La nuova analisi ha esaminato l’outcome composito cardiovascolare e renale, rispettivamente l’outcome cardiovascolare composito nel gruppo di prevenzione primaria e quello renale nel gruppo di prevenzione secondaria.
Rispetto ai pazienti sottoposti a placebo, quelli trattati con canagliflozin hanno presentato un rischio significativamente inferiore per l’outcome principale: -31% se erano nel gruppo di prevenzione primaria o -30% nel gruppo di prevenzione secondaria.
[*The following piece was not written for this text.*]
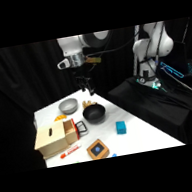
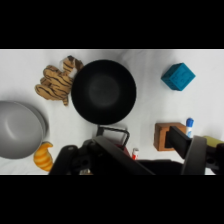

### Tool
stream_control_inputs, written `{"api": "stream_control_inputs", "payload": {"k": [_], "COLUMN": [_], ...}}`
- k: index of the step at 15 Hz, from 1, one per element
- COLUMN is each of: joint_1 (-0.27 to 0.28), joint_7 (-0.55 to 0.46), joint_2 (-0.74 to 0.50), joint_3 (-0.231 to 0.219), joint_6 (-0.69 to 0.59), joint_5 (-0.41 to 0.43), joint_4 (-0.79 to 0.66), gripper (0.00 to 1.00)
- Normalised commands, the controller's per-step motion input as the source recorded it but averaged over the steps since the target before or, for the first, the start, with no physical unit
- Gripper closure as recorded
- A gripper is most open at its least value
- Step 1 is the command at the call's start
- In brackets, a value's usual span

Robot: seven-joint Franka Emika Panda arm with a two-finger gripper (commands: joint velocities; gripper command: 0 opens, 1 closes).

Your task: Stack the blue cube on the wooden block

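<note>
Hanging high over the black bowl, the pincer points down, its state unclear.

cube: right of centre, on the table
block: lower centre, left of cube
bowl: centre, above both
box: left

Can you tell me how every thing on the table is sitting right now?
blue cube: alone on the table, untouched.
wooden block: flat on the table, blue patch up, nothing on it.
black bowl: upright, empty.
grey bowl: upright.
tool: up in the air, holding nothing.
</note>
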Motion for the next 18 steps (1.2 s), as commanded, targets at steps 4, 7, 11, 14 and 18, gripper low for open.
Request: {"api": "stream_control_inputs", "payload": {"k": [4, 7, 11, 14, 18], "joint_1": [-0.007, 0.011, 0.059, 0.107, 0.118], "joint_7": [0.13, 0.26, 0.35, 0.44, 0.52], "joint_2": [-0.07, -0.15, -0.25, -0.24, -0.18], "joint_3": [0.026, 0.037, 0.074, 0.109, 0.107], "joint_6": [0.10, 0.20, 0.25, 0.26, 0.27], "joint_5": [-0.015, 0.002, 0.007, 0.009, -0.016], "joint_4": [-0.11, -0.25, -0.34, -0.32, -0.26], "gripper": [0.00, 0.00, 0.00, 0.00, 0.00]}}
Allo stesso modo, i pazienti che hanno ricevuto canagliflozin avevano meno probabilità di avere un evento cardiovascolare durante il follow-up, indipendentemente dal fatto che avessero o meno una precedente malattia cardiovascolare.
Nel gruppo di prevenzione primaria, rispetto ai pazienti trattati con placebo, quanti hanno ricevuto canagliflozin hanno mostrato un rischio inferiore del 32% di eventi MACE, ossia morte per causa cardiovascolare, infarto miocardico o ictus. Il rischio è risultato del 15% inferiore nel gruppo di prevenzione secondaria.
Inoltre canagliflozin è stato associato a una riduzione del 26% del rischio relativo nell’outcome composito di morte per cause cardiovascolari o ospedalizzazione per insufficienza cardiaca nel gruppo di prevenzione primaria, riduzione che nel gruppo di prevenzione secondaria è stata del 34%.
Allo stesso modo nei due principali esiti renali, cioè ESKD, morte per causa renale/cardiovascolare oppure dialisi, trapianto di rene o morte renale, canagliflozin si è dimostrato superiore al placebo nei gruppi sia di prevenzione primaria che secondaria.
«Siamo entusiasti per i nostri pazienti riguardo l’entità del miglioramento dei risultati renali e cardiaci» ha commentato Mahaffey. «I benefici erano consistenti in molti diversi sottogruppi di pazienti, e questo è il primo trattamento per chi soffre di diabete di tipo 2 e malattia renale cronica in quasi due decenni».
«Nonostante il rischio elevato di eventi avversi in questa popolazione, canagliflozin è stato generalmente ben tollerato senza differenze nel rischio di danno renale acuto, iperkaliemia, frattura o amputazione rispetto al placebo», ha concluso Jardine.